1. Estimate priority: Did a customer report it? Did we find it ourselves?

  • "No we saw alarms but no one knows yet, support team is doing these manually"

2. Assess impact: How many have failed?

  • "A few, we've seen it earlier this morning, we think it might be AWS or they might be one-offs"

3. Establish precise language: A few is not a number, earlier is not a timestamp. Did you check the AWS status page?

  • "Just messaged support team. Checking AWS status now..."
  • "AWS status is ✅ ✅ ✅"

4. Identify patterns: Are they all failing the same way? What is the error signature?

  • "Its random, some of them timed out after random time, some have errors randomly."

5. Analyze chain of events: What did we change last?

  • "Nothing, the last deployment was two weeks ago"
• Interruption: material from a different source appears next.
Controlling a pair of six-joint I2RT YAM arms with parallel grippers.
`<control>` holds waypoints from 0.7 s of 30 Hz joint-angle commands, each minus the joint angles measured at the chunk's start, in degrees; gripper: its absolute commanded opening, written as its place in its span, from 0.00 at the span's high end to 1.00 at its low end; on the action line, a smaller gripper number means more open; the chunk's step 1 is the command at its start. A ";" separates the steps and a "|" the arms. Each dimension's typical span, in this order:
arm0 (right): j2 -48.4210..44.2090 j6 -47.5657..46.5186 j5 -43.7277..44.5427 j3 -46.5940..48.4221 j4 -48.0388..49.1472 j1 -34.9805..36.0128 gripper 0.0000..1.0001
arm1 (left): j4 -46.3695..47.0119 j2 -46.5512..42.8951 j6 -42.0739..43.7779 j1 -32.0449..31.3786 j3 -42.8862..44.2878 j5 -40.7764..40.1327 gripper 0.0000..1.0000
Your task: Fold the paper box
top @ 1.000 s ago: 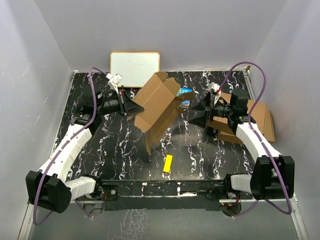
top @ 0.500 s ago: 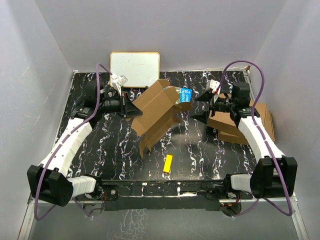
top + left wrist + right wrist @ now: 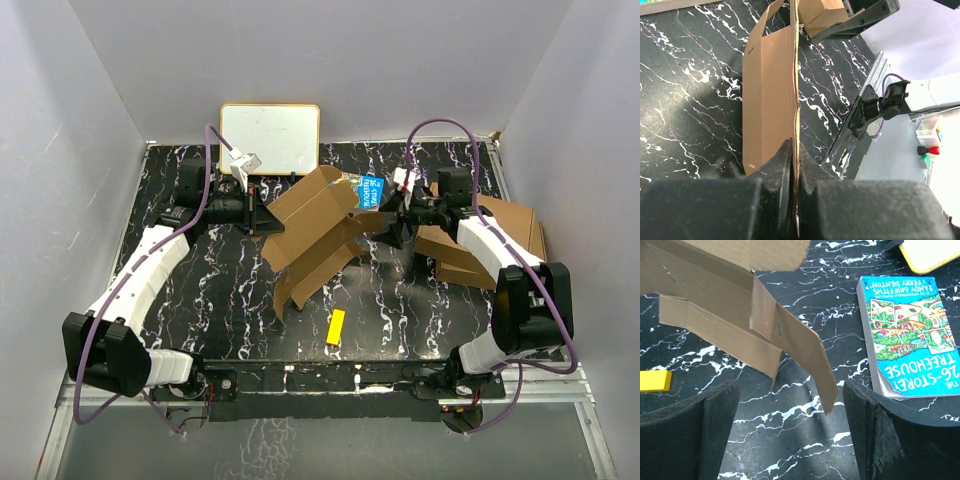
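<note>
While the left gripper (image 3: 794, 150) clamps one edge of the paper box (image 3: 315, 235), holding it raised above the table (image 3: 230, 290), the right gripper (image 3: 790, 432) stands wide around a hanging flap. By appearance, most folding is outstanding.

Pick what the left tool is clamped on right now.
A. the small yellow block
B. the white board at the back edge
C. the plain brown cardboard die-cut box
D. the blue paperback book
C: the left wrist view shows the left tool shut on the edge of the plain brown cardboard die-cut box, pinching the sheet from both sides.
</note>
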 commanded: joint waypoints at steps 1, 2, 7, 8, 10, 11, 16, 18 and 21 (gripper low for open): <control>1.98 -4.12 1.19 2.55 4.55 0.16 0.12 | -0.63 -0.07 2.05 0.66 2.18 2.73 1.00; 2.63 -4.30 1.60 2.50 4.91 0.44 0.14 | -0.70 0.03 2.28 0.75 2.18 2.80 1.00; 5.83 -4.59 3.47 3.34 6.26 1.46 0.24 | -1.40 0.69 3.17 1.13 2.16 2.69 1.00; 6.39 -4.52 3.55 3.67 6.29 1.55 0.28 | -1.67 0.80 3.46 1.17 2.10 2.48 1.00; 7.38 -4.42 3.56 4.38 6.35 1.61 0.36 | -1.92 0.78 3.91 1.35 1.97 2.35 1.00; 7.73 -4.39 3.56 4.46 6.60 1.68 0.40 | -2.00 0.86 4.15 1.38 1.83 2.20 1.00; 8.07 -4.28 3.22 3.86 8.48 2.37 0.70 | -3.21 1.30 5.89 1.50 1.85 0.19 1.00; 7.95 -4.32 3.02 3.49 8.62 2.82 0.81 | -3.68 1.52 6.78 1.51 1.78 -0.67 1.00; 7.17 -2.96 3.03 2.26 9.80 3.48 0.90 | -4.27 1.89 7.57 1.51 1.66 -1.63 1.00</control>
The nuances in this last question is that a lot happens outside of the standard change management process. Some of these off-the-record/alternative-record things covered in triage include:

  • Configuration changes made to toggle features
  • New users introduced never before seen behaviors
  • Off-cycle hot-fixes deployed from feature branches

These three, plus the normal sprint work is at best recorded into only four different systems of record. Each of the systems is almost certainly the best tool for its job and each probably even has excellent integration capabilities. Unfortunately, the four are integrated manually in excel by four different people producing out-of-sync csv exports.

6. Initiate holy crusade: Some of the worst atrocities committed against software get to production under the guise of hot-fixes. The perpetrators must be identified.

  • "We should call in _______, I think they were on the last incident call"

This continues as more participants join the call - until - even though AWS status page is still showing ✅✅✅, someone announces:

"Some people on twitter are saying AWS is having an outage in us-east-1"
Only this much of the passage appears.